Because we were located on the beautiful water of the bay of Honduras, but also wanted to market the lush botanical gardens that we created as the setting for the B&B and our own home, we named the place "Sea of Green." We had a mermaid sculpture carved which graced the property and became our advertising logo. It was part of the sculpture collection we gathered while on the island. We bought some pieces, were given some pieces and I carved a few of them myself. A look at more of these features as this story continues. But for this post I wanted to show the building of the casitas and the pool.....
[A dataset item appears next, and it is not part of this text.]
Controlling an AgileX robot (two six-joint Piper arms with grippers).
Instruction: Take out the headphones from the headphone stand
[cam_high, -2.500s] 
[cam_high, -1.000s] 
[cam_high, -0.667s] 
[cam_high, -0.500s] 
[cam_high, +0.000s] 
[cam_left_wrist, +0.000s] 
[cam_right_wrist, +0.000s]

...in the first shot below, a tarantula gets some TLC and exercise on Marilyn's hand- honest. Carlos, our head mason, looking on, taught her how to safely handle the normally scary critters. We almost never saw the tarantulas during the daytime unless we were disturbing the ground like we were when we were constructing all this, but at night they were everywhere by the thousands. Never had a problem with them even once.